Generally, the balance leans toward the shooter side. For example, Far Cry 3
is at its best as a pure shooter, freed from the constraints of its plot or the necessity of its skill system. Spy, plan, aim, reload, run, hide, and do it again. Sure, the skills can help a bit, but it's easy to imagine Far Cry 3
without them, as previous games in that series were. This is a consistent issue in most FPS/RPG hybrids. Looking back back a decade to No One Lives Forever 2
, there's another sequel to a cult hit first-person shooter with a skill system that, while not necessarily bad, didn't enhance the core setting and mechanics that made its prequel so astonishing.
Even in games with more robust role-playing systems, balance is still critical. 2011's Deus Ex: Human Revolution
had a skill tree that was more critical than Far Cry 3
's, but it wasn't entirely balanced with the rest of the game. By the time I was halfway through the game, I had every skill that I thought I wanted or needed, so I just spent the game's Praxis points on anything that might have seemed at all useful at some point, even if it didn't fit my play-style and I never used it. Even a classic like BioShock
succeeded in large part by suppressing the importance of its skills and treating them more as another weapon to be managed, shooter-style, than as a full hybrid. You could shoot an enemy with a shotgun or you could shoot him with bees, in other words.

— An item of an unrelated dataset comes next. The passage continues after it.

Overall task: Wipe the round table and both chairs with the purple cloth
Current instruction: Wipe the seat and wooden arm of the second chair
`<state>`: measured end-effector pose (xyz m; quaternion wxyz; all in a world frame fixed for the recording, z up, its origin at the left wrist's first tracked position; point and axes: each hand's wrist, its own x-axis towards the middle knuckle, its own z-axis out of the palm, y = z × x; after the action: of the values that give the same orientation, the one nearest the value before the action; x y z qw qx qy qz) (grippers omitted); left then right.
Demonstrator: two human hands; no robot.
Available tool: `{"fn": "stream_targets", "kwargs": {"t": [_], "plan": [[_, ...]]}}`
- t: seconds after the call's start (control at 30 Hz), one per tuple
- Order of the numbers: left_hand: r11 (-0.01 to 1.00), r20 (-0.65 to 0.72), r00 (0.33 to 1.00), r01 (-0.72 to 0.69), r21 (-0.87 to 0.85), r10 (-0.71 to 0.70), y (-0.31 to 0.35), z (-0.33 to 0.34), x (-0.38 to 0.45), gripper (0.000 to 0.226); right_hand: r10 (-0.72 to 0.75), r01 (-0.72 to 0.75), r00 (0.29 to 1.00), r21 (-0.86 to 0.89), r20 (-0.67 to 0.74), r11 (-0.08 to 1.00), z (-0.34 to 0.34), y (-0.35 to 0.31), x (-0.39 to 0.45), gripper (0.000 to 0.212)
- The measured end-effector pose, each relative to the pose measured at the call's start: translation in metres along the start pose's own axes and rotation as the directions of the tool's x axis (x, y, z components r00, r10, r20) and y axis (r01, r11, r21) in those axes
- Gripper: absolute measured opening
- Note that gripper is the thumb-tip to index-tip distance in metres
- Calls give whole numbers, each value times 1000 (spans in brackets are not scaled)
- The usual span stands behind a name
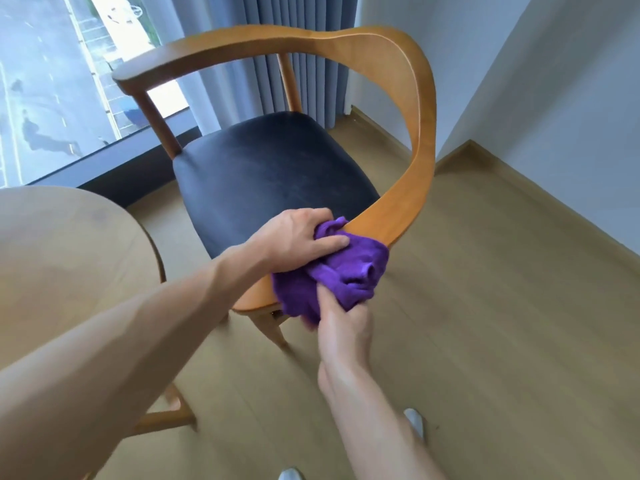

On the other hand, Borderlands
and Dead Island
both attempt to be robust role-playing games as well as shooters. In their looks alone, you can see how much damage you're doing to enemies when you shoot or stab them, a visualization almost exclusively reserved for RPGS. Their skill improvements are consistently useful over the course of their respective games as well. But they too struggle with the tension between player and character skill, particularly in terms of how difficult they are. A game balanced for increasing player skill will add more constraints, more enemies, or tougher enemies (say, with armor that forces you to attack only specific body parts) in order to maintain difficulty. A game balanced for character skill, however, can increase difficulty simply by increasing the statistics of enemies in order to align with the player character's statistics. Borderlands
does the latter, by making enemy levels static, steadily increasing in new zones that the player has access to. Skags and bandits in front of the initial town will always be very low-level, and as your characters' power increases, they put up less and less of a fight. This makes growing in power immensely satisfying in RPG terms, but it can render the shooter half of the game dull, especially if you find yourself over-leveled, something that severely damaged my enjoyment of Borderlands
. Dead Island
takes the opposite tactic: it levels up enemies to match your character. The advantage to this is that no matter how far you progress in the game, its normal zombies – Walkers, Infected, and Thugs – will always pose roughly the same level of challenge, where you have to hit them a few times to take them down, and where more than three at once can pose a serious threat. The disadvantage to that model is that the normal enemies all present roughly the same level of challenge. According to my skill tree, I've made significant progress, but in terms of how I'm playing the game it's almost exactly the same at level 30 as it was at level 5.
Despite the near-total consonance of role-playing games and first-person shooters at a theoretical level, the tension between player and character skill makes creating a hybrid surprisingly difficult. The issues of balance and difficulty, possessed by both genres individually, are exponentially more difficult when combined. Deus Ex
showed that it was possible to get that balance right, but it takes something special. That doesn't mean that FPS/RPG hybrids can't be great games. It just means that those hybrids being both satisfying RPGs and shooters at the same time is rare, and worth celebrating when it works.
Rowan Kaiser is a freelance writer currently living the Bay Area, who also writes for The A.V. Club, and has been published at Salon, Gamasutra, Kotaku, and more. He still occasionally finds Ultima VI Moongate maps and mantra notes when he visits his parents' house. Follow him on Twitter @rowankaiser.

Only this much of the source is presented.